On a summer night in 2017, Chen Zhanqi made a curious discovery in his laboratory in Yunnan Province of China. In an artificial nest, he spotted a juvenile jumping spider attached to his mother, recalling a mammalian baby sucking on her mother's breasts. Looking more closely, the spider mum seemed to really love her little ones, he says. "She had to invest so much in the baby's care."

Chen and Quan Rui-Chang, behavioral ecologists at the Center for Integrative Conservation of the Chinese Academy of Sciences in Menglunzhen, confirmed that females jumping spiders actually produced milk for their offspring – and that they have continued to do so even after the spiders have become teenagers, they and their colleagues are reporting today.

Providing milk and long-term care together is virtually unknown in insects and other invertebrates. And with the exception of mammals, it's not even as common in vertebrates. As such, the findings "help to improve our understanding of the evolving origins of complex forms of parental protection," says Nick Royle, behavioral ecologist at Exeter University in the UK, who n & # 39; 39 did not participate in the work. According to them, prolonged maternity may not require the complex brain power assumed by the researchers, he says.

Females of this species of jumping spider (Toxeus magnus) lay between two and 36 eggs at a time. As soon as the eggs hatch, the mother begins to drop tiny milky droplets around the nest, Chen and colleagues at the lab observed. When the team members analyzed the fluid, they found that it contained four times as much protein from cow's milk, fat and sugar.

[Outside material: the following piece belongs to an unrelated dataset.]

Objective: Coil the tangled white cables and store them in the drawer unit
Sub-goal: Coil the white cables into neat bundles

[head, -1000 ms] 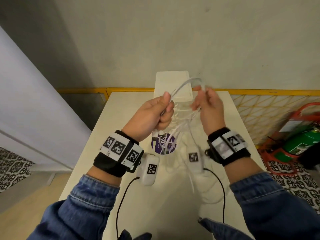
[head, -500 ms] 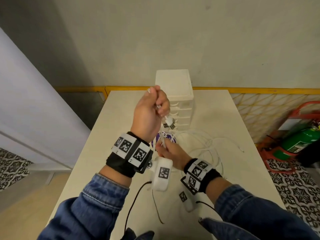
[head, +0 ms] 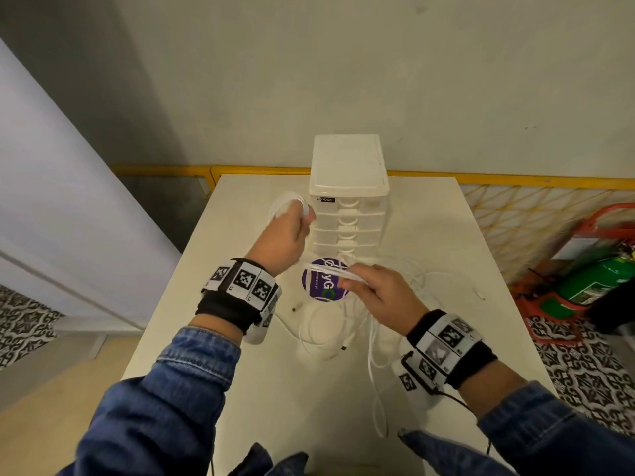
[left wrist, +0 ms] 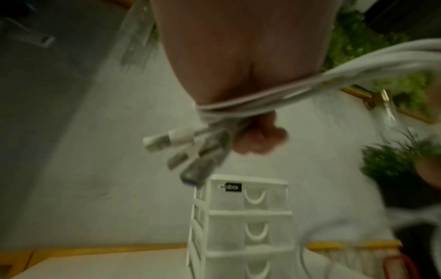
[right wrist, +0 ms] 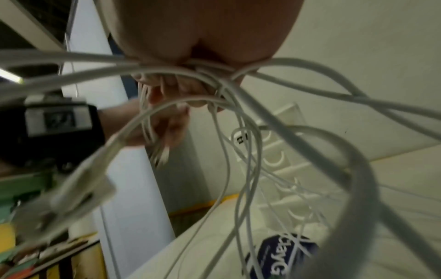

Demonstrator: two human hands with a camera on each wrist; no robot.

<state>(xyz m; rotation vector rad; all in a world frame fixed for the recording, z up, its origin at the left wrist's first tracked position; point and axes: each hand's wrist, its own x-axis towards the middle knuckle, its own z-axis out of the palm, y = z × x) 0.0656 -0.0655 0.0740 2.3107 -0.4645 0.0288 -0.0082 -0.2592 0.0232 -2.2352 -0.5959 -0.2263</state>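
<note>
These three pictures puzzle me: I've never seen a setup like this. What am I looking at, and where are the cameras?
No machine: a person wears one camera on the head and one on each wrist. The head view looks down at a cream table with a white plastic drawer unit, drawers closed, and a round purple sticker. The left hand grips a bunch of white cables, plug ends sticking out, in the left wrist view. The right hand holds the same tangle further along; loose loops trail onto the table.
</note>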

The researchers observed that spider babies drank drops of milk from this spider around the nest during the first few days. But soon, they started queuing at the mother's birth canal alley to nurse. At 20 days, they started to hunt outside the nest, but they still completed their diet with breast milk until sexual maturity – an additional 20 days.

When Chen painted the mothers' birth channels to cut the milk supply, spiders less than 20 days old died. When he removed the mother from the nest, older spiders grew more slowly, left the nest earlier, and were more likely to die before adulthood. Science. Other spiders can stay around their young for a few days but rarely feed them.

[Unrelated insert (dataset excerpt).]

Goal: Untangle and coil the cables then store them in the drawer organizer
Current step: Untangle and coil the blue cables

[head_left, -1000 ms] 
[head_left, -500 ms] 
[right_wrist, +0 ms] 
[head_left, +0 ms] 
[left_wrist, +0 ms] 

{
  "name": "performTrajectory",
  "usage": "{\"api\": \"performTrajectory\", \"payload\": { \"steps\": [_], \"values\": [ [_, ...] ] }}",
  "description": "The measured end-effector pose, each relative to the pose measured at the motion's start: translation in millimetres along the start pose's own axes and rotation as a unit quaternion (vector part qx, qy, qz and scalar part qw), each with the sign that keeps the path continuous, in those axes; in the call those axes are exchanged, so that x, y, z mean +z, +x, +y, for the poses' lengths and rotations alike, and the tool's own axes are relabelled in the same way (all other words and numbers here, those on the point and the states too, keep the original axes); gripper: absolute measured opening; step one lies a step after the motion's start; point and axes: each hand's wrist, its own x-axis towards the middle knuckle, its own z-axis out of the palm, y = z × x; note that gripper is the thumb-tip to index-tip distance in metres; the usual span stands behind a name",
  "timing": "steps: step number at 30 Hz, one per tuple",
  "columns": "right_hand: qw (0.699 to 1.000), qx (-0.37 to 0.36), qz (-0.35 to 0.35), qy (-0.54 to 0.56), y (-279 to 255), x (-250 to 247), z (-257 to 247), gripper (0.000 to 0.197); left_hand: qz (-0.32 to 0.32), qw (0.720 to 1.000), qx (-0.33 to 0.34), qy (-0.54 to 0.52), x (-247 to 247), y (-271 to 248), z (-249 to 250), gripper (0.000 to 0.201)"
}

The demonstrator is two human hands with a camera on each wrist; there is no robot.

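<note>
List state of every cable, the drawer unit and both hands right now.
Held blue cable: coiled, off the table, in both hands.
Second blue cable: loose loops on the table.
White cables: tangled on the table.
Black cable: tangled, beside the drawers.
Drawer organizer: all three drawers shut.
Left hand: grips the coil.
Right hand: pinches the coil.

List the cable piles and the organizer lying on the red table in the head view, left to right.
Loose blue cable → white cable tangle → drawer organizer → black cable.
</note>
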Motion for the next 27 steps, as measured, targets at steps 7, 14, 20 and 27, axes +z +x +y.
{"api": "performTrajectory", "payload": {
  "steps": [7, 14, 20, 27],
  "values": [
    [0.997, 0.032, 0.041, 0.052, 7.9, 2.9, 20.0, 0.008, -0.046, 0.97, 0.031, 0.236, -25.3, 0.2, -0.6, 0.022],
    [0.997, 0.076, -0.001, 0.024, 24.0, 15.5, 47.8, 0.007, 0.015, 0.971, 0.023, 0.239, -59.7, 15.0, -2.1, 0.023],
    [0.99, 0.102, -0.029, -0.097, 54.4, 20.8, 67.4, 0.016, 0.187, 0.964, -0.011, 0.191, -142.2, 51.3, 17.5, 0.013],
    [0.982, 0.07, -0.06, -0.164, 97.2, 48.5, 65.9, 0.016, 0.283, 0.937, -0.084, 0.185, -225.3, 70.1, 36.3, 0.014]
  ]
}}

"Milk" can be liquefied eggs that come out prematurely from the genital industry, says Quan. Some amphibians and other invertebrates lay similar "trophic eggs", he notes, although these young children are really very young. Cockroaches also produce "milk", but this food is simply passively absorbed through the shell of their eggs and is not part of the diet of roach roaches.

The long-term parental care that the team observed in jumping spiders generally only exists in very few long-lived social vertebrates, such as humans and elephants, explains Quan. "Prolonged maternal care indicates that invertebrates have also evolved [this] aptitude."

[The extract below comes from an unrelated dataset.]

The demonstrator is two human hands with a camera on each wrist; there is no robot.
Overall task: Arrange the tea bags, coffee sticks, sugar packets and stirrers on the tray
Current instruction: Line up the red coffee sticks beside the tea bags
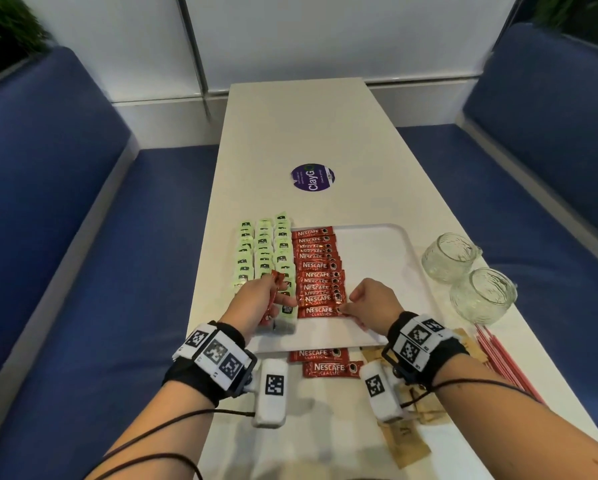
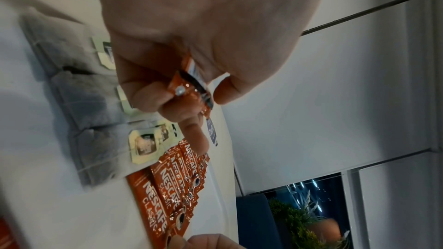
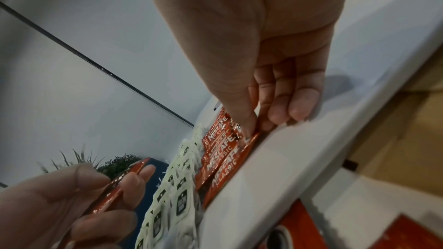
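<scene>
Pinching the nearest coffee stick [image 1: 320, 311] by its end with the right hand [image 1: 372, 301] at lower centre, squaring the tray [image 1: 399, 258] row, left hand [image 1: 261, 299] fingers curled around spare sticks [image 1: 273, 296], ready to feed next.

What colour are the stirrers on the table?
The stirrers are red, thin sticks lying at the table's right edge. The head view shows them best.

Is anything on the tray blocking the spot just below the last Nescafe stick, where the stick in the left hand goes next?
Nothing visible. The tray is bare there. The left hand holds its coffee stick; the right hand pinches the last stick.
</scene>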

Rosemary Gillespie, an ecologist of evolution at the University of California at Berkeley, notes that some other species of spiders also seem to feed their young. A study conducted in the 1990s showed that funnel spider spiders coelotes ate light yellow drops of liquid or brownish clusters deposited on the band. Mothers of another spider called Amaurobius place bags of "naked" eggs that spiders devour immediately.

Such care often means a need for more than normal offspring, says Royle. For example, if there is a chance that there is no food for newborns, or that young spiders are likely to be eaten by other predators before they have a chance to grow up and to reproduce, it can then be logical for the mother to become a parent "helicopter", he explains. Because this behavior taxes the mother, he adds, it will probably only evolve in extreme situations.